When he learns of Patroclus's death, Achilles briefly curses the anger that kept him from protecting his greatest friend. He wishes anger and strife could die from the world altogether. Of course this is an impossible wish, and Achilles soon loses himself in rage again, only redirected from Agamemnon to Hector. However, it represents a brief moment of self-awareness for this hero not otherwise given to self-reflection.


So grief gives way to grief, my life one endless sorrow!

Briseis, Book 19

Briseis is a hostage of war, seized when Achilles defeated one of the towns around Troy. Other parts of the poem indicate that these women were expected to help mourn along with their captors. However, Briseis's sorrow over the death of Patroclus seems genuine. She says he was kind and helped her work toward regaining status by becoming Achilles's wife rather than a slave. She has already lost her family, and now she has lost her best support among the Achaeans as well.
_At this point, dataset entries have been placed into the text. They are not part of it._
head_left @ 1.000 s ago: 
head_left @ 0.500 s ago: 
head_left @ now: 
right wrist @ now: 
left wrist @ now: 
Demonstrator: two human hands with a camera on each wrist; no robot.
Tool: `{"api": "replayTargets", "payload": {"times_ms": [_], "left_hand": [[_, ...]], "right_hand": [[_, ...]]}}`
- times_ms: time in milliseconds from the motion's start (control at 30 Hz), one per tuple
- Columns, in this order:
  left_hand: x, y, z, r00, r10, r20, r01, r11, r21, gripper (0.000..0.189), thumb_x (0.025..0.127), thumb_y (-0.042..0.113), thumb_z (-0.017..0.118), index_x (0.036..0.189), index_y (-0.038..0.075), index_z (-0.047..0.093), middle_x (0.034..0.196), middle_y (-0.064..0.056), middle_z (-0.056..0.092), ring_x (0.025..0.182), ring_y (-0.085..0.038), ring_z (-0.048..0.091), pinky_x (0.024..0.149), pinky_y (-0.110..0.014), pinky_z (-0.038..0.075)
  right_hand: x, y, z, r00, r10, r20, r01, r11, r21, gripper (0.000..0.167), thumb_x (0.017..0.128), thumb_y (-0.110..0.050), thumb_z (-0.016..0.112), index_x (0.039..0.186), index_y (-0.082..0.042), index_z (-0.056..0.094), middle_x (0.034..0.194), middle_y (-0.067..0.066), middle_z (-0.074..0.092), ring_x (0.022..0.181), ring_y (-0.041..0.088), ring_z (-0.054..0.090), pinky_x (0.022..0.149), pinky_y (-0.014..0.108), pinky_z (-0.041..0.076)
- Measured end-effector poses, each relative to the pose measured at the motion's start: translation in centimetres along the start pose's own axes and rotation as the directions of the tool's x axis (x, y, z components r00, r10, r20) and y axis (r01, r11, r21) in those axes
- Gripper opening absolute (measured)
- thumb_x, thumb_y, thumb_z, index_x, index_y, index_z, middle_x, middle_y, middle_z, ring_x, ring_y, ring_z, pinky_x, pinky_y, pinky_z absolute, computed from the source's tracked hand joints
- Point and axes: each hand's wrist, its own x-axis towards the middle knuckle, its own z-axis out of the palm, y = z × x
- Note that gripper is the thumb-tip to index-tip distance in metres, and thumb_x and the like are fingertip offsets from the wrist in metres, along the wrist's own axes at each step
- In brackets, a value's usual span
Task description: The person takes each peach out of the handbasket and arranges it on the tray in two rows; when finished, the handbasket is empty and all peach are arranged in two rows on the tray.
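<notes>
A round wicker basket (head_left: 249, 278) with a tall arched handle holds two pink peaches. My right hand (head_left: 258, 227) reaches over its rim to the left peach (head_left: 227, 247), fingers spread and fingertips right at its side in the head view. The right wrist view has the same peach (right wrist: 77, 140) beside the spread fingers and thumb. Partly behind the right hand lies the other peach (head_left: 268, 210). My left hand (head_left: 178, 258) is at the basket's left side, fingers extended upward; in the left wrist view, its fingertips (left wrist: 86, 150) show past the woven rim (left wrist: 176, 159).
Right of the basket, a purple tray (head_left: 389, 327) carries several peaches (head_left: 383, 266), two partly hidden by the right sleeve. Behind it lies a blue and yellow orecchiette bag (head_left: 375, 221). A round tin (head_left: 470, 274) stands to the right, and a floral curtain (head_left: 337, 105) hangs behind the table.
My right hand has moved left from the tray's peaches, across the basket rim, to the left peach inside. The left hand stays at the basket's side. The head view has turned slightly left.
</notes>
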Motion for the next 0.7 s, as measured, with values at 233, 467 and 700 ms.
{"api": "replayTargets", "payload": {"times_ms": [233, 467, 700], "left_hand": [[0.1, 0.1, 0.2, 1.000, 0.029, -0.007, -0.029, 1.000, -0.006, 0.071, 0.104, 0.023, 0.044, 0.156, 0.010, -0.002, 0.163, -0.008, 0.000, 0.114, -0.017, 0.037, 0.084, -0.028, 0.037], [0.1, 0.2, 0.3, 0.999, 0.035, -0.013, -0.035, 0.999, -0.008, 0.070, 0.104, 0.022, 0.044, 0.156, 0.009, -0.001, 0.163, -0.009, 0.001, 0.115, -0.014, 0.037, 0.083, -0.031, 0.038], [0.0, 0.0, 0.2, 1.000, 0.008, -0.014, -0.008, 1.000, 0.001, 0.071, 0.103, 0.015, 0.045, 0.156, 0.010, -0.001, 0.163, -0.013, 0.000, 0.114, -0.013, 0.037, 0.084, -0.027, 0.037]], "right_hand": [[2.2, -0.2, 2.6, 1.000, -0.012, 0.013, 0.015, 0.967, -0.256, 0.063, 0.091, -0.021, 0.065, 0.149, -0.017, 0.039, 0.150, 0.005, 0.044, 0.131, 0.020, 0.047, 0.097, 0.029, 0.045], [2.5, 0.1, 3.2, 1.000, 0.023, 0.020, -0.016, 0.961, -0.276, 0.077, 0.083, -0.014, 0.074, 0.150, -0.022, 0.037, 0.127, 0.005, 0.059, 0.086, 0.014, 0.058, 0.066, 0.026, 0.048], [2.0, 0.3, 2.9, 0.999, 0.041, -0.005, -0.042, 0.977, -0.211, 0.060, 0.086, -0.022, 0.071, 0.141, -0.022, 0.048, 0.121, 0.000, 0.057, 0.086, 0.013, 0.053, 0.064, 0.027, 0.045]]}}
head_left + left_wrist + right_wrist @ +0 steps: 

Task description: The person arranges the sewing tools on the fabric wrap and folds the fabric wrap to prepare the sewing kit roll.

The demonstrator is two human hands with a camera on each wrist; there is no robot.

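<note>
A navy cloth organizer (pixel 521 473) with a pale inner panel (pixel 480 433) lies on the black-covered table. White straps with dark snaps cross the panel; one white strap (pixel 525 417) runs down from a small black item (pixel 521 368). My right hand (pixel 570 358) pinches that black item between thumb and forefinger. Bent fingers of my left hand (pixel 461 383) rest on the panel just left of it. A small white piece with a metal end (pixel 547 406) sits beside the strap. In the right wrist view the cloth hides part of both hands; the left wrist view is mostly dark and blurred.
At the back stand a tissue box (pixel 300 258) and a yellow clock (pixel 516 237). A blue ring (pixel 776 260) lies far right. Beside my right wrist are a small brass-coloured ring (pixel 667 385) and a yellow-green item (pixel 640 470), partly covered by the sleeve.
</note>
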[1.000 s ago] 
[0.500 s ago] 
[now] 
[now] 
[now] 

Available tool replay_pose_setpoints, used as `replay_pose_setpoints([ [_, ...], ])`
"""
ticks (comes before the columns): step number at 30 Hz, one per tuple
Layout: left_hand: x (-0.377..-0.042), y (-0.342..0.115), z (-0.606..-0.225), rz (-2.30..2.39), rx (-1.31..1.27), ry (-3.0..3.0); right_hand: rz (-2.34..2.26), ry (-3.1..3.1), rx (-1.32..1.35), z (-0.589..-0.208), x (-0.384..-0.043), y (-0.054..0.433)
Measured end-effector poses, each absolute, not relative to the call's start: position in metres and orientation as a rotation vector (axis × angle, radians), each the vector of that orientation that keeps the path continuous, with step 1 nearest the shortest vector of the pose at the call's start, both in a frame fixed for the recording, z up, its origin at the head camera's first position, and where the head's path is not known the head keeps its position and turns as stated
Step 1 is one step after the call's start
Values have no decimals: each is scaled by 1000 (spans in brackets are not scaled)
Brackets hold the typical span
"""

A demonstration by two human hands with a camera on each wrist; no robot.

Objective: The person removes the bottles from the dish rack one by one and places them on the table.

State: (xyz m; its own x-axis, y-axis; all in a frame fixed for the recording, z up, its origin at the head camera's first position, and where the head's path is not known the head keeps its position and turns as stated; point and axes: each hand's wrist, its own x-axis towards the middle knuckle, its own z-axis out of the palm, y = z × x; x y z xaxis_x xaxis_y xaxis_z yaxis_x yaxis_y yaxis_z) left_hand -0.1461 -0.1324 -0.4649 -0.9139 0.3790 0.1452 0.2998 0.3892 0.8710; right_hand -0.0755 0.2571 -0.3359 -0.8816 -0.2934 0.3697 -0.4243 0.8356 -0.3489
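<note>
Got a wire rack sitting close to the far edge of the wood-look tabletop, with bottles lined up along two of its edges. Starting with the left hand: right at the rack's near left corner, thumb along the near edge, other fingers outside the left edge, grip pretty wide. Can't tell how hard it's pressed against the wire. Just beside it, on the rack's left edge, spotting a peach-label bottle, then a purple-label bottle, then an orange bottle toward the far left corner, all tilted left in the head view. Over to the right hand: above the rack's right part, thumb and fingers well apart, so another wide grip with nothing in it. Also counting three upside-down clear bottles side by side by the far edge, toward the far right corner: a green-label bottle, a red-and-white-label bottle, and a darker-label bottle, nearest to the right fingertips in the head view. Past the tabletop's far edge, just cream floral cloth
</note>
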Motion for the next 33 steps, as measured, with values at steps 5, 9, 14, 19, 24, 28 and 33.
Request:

Here was a man not sweet at heart, not kind, no,/he was raging, wild.

Narrator, Book 20

This is how the narrator describes Achilles when he kills the Trojan fighter Tros as he begs for his life. Achilles's rage is the focus of the epic, and there is no room in his heart for mercy, especially after his greatest friend in the world, Patroclus, has been killed by the Trojans.


Come, friend, you too must die. .../Even Patroclus died, a far, far better man than you.

Achilles, Book 21

As another Trojan begs for his life, Achilles displays the fatalistic view that now governs his actions. His greatest friend has died, and he will die soon as well. Death comes to everyone, so what point is there to mercy?


You ... were their greatest glory while you lived—/now death and fate have seized you.

Andromache, Book 22

Hector's wife, Andromache, speaks these words after learning of his death. Not only has fate seized Hector, it is about to seize Troy. He was the city's protector, and without him it is destined to fall.